[Opening Data section section]

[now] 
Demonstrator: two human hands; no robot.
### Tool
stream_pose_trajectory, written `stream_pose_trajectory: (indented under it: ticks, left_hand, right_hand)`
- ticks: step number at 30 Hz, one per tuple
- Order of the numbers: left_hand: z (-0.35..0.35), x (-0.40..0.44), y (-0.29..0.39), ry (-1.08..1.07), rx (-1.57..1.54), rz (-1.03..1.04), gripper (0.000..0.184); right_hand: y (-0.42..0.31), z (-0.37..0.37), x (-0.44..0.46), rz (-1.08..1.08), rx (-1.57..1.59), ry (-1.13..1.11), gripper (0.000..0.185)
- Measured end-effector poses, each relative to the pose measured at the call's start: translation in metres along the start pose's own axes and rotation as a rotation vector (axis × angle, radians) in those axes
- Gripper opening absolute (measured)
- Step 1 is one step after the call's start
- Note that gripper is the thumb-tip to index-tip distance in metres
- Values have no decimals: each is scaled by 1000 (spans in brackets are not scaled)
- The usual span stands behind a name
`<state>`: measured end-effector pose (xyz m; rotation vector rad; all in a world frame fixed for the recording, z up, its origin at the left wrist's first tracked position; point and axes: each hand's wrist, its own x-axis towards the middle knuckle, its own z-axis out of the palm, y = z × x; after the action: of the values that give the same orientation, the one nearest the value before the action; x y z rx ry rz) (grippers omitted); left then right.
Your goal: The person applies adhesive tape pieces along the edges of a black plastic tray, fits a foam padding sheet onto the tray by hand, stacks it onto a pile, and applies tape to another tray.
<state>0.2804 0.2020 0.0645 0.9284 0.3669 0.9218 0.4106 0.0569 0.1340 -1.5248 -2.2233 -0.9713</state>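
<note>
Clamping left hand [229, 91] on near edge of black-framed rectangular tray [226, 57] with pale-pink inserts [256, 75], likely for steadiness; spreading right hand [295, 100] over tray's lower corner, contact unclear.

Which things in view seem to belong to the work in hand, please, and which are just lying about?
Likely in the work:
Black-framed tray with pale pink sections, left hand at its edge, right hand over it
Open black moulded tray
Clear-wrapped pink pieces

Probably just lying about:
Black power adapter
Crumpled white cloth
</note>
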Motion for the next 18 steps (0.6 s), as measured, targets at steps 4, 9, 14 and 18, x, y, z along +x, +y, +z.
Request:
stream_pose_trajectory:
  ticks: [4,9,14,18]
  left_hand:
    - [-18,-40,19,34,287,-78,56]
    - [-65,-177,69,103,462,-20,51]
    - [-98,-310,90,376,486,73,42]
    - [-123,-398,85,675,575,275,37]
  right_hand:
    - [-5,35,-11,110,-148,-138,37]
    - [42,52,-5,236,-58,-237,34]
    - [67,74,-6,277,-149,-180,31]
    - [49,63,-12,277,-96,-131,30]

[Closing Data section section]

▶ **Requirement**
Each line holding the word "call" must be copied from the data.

▶ **Problem solution**
- Measured end-effector poses, each relative to the pose measured at the call's start: translation in metres along the start pose's own axes and rotation as a rotation vector (axis × angle, radians) in those axes
- Step 1 is one step after the call's start

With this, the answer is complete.